Exercise details: Where the records below reach the line containing "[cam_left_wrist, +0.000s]", start transcribing, and end with the line containing "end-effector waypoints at", exactly and with nothing else added.

(Collection entries)
########

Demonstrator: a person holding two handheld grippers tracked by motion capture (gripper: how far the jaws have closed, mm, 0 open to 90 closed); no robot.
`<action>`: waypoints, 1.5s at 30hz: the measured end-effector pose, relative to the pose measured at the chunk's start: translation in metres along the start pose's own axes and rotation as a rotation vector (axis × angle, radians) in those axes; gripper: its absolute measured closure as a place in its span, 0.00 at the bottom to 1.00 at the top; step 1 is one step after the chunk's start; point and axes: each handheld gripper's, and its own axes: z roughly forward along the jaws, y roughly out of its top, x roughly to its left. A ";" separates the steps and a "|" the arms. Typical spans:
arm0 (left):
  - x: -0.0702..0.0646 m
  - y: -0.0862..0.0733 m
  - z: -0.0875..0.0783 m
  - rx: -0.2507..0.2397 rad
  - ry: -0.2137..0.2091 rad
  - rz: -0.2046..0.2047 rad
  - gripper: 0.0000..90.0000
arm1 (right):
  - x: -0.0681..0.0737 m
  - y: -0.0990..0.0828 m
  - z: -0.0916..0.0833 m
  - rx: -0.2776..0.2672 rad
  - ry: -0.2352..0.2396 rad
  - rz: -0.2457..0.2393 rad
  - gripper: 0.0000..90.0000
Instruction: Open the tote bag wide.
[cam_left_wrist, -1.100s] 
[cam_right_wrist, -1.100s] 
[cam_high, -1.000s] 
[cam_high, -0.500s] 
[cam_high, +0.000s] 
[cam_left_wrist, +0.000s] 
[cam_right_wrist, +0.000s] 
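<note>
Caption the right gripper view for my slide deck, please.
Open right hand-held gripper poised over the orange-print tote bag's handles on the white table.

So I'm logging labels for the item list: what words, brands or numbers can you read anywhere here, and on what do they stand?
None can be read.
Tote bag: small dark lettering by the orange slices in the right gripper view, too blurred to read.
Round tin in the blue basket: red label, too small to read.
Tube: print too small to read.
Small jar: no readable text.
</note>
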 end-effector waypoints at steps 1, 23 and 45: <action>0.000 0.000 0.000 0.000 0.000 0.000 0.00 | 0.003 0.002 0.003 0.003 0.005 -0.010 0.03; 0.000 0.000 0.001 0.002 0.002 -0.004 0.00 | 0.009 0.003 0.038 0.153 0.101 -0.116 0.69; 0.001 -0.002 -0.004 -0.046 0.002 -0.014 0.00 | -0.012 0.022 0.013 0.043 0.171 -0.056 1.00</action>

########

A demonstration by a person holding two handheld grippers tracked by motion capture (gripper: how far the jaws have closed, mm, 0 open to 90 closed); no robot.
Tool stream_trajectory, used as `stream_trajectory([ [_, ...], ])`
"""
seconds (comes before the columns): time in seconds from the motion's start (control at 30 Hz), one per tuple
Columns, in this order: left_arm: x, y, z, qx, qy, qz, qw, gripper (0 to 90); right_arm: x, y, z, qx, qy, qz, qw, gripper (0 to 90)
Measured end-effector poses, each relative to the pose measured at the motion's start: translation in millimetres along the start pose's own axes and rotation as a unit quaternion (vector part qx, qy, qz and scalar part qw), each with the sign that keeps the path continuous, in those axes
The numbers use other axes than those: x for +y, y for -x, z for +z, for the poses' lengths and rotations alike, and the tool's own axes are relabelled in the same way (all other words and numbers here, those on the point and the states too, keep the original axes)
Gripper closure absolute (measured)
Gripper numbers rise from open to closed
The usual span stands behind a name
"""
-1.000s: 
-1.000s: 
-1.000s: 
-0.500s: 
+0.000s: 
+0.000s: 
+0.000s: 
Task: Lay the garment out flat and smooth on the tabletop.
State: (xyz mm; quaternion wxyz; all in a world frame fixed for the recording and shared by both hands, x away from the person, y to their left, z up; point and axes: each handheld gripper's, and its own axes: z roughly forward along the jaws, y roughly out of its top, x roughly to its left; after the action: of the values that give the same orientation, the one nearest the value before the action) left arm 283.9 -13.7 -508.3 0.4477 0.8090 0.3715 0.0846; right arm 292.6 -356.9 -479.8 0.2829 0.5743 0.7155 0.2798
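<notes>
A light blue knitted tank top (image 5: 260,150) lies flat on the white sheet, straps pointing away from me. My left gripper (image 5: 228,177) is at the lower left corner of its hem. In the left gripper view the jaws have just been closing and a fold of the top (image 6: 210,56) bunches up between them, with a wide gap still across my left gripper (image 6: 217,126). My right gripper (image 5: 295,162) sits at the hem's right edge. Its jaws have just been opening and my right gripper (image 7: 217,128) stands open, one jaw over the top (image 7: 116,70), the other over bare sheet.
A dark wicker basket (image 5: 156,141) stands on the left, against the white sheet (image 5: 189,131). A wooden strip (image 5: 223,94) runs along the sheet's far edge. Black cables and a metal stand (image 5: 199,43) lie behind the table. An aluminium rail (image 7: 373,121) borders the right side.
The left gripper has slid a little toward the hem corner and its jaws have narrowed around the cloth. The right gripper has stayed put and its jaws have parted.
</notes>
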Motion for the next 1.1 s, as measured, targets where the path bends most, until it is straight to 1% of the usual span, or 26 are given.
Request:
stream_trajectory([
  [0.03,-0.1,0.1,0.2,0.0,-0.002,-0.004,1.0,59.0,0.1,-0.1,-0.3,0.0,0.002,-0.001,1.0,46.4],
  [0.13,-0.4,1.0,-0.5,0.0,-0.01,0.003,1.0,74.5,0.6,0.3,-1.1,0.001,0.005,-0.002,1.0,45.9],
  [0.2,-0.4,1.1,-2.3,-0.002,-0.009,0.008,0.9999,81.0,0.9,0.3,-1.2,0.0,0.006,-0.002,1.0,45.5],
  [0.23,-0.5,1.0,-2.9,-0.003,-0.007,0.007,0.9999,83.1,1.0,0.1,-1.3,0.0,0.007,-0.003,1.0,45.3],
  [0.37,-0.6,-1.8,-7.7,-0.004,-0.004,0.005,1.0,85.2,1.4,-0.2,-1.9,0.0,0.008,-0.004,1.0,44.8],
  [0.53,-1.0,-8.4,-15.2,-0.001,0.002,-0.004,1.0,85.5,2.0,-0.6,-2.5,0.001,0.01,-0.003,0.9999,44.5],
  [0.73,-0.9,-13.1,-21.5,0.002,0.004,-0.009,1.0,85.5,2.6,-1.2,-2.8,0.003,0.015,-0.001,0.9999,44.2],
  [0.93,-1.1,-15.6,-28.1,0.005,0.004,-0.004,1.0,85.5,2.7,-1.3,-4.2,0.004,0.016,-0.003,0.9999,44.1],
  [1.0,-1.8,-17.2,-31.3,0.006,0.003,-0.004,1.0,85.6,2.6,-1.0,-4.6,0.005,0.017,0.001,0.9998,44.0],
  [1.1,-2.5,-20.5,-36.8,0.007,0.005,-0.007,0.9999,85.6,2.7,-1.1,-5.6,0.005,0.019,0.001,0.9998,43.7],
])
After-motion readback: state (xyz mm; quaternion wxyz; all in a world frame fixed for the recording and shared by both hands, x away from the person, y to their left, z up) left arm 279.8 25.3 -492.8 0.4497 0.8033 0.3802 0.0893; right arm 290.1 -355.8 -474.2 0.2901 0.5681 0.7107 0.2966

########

Task result:
[cam_left_wrist, +0.000s] 
[cam_right_wrist, +0.000s] 
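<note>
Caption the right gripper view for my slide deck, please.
Open right hand-held gripper poised over the orange-print tote bag's handles on the white table.

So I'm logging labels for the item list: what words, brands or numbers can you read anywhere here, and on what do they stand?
None can be read.
Tote bag: small dark lettering by the orange slices in the right gripper view, too blurred to read.
Round tin in the blue basket: red label, too small to read.
Tube: print too small to read.
Small jar: no readable text.
</note>
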 end-effector waypoints at steps 1, 23 and 45: <action>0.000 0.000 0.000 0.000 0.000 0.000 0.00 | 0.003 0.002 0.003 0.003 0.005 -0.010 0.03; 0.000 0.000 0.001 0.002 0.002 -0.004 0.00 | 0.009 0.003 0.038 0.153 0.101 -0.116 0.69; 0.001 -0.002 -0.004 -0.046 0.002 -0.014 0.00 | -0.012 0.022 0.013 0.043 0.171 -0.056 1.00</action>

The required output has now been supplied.